Even if the lights are repaired, the rigging system that controls the curtains and other hanging parts of this 1950s stage--with asbestos and outdated fire retardant material—would still not be adequate for today’s performance needs.
Baranoff emphasizes, “None of the systems can or should be maintained by the custodians or engineers that work in the our building, even though they do an excellent job of maintaining our building. These systems require highly trained people."
Baranoff stresses, “It’s imperative that CPS reach out to somebody who is an expert in this field in order to correct these dangerous situations."
For years, at least three administrative teams have been advocating for the repair of this stage.

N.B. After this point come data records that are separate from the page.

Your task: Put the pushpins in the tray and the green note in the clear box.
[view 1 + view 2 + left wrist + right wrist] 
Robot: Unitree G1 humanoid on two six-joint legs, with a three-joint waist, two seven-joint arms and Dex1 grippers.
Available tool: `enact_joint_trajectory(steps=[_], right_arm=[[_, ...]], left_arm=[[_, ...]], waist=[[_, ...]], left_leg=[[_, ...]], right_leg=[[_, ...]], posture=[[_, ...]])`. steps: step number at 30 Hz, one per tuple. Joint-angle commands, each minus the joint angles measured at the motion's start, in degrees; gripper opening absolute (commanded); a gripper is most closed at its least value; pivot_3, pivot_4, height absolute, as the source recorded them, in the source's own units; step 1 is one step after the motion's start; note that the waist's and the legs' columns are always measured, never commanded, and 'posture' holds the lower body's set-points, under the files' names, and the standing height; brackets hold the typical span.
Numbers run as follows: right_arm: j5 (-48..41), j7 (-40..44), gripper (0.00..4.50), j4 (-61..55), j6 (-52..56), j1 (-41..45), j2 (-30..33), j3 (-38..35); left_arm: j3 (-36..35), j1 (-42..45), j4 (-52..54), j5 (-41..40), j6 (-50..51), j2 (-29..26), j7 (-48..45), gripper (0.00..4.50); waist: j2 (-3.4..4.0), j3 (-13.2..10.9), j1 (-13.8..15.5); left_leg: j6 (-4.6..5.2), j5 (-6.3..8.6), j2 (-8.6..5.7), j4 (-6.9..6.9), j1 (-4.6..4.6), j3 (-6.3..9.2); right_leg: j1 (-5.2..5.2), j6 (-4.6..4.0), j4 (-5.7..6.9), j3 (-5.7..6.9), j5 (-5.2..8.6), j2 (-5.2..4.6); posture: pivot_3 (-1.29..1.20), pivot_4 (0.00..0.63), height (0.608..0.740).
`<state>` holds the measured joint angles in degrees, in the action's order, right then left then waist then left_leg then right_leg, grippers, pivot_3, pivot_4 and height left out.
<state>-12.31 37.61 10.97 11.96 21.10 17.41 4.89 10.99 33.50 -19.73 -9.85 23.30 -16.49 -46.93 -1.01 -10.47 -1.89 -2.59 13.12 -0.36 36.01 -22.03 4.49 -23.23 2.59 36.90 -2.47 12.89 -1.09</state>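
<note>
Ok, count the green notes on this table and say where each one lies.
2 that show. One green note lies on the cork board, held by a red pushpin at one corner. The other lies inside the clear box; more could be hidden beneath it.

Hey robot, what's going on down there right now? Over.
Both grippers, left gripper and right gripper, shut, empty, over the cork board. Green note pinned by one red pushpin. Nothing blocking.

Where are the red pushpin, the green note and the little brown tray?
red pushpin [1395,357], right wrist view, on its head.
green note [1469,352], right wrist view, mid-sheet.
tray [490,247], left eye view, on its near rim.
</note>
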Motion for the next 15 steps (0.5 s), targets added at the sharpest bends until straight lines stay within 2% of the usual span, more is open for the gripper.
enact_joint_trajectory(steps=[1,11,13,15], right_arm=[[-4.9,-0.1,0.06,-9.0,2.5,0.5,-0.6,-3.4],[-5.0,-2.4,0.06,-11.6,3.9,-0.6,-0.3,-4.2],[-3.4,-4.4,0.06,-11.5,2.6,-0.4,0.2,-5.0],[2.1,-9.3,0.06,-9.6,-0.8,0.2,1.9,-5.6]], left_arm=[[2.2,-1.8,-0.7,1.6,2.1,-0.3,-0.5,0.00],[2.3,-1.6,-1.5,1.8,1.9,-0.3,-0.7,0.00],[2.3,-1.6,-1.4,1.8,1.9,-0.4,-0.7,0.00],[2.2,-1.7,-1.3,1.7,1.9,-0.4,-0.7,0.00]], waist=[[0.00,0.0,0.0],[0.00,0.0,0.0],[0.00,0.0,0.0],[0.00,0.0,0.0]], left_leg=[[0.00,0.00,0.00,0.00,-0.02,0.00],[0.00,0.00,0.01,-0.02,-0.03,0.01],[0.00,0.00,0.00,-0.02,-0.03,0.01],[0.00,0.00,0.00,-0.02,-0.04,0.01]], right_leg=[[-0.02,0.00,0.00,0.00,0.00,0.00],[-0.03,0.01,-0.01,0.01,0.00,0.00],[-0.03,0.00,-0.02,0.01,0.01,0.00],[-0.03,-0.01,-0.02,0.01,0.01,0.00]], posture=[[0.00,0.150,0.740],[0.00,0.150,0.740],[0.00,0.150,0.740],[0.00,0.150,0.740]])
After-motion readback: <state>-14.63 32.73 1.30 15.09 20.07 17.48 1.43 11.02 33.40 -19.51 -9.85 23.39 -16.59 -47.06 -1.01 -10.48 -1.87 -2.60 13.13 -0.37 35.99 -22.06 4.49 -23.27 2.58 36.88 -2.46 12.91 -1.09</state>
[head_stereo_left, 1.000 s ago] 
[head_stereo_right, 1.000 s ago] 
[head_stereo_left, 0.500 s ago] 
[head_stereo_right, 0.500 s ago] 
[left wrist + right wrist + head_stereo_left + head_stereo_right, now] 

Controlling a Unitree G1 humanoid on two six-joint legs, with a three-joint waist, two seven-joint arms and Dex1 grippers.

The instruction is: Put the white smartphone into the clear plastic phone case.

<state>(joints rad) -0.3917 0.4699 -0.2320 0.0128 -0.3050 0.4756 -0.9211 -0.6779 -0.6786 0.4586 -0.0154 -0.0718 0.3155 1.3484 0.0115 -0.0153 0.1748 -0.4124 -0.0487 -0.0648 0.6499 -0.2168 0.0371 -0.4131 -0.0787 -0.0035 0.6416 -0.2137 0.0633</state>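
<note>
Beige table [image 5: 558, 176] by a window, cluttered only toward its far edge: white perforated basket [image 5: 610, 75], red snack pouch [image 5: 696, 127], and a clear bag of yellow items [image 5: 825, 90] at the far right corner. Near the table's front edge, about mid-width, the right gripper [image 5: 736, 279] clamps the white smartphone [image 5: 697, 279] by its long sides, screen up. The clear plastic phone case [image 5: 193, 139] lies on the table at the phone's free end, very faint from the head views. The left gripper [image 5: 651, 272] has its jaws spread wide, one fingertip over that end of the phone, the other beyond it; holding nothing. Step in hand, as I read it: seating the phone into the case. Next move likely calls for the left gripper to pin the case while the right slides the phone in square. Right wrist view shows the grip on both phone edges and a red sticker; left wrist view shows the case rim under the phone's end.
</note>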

When Hancock became Selective Enrollment in 2014, the main floor of our auditorium was gutted and leveled to comply with ADA guidelines. New seats were put in.
But nothing was done to the stage.
In the last couple of years, Hancock paid for a new sound system—which is barely being installed this week for a cost of about $10,000. Again, this was a school expense—not the district’s.
Bids were supposed to be placed months ago to repair the stage. Nothing has moved forward.
So for the band and chorus concerts this holiday season, our students must make do—again—with what we have.
The stage conditions are forcing the school to have to look at other venues for the two drama performances scheduled this school year.
But I’m not surprised.
Hancock has always had to make do with what it has. I’ve written about these sub-standard conditions many times. I’ve spoken at Board meetings. Students have spoken at Board meetings. Board members visited the school.
Still, in the eyes of CPS leaders, this run-down building full of striving students—that received 4,000 applications for about 200 seats in its freshman class last year—must do what it can with what it has.
This is the 21st century’s new form of educational inequality in the Chicago Public Schools.
Because none of this would fly at Whitney Young, Jones, Payton, or Northside College Prep.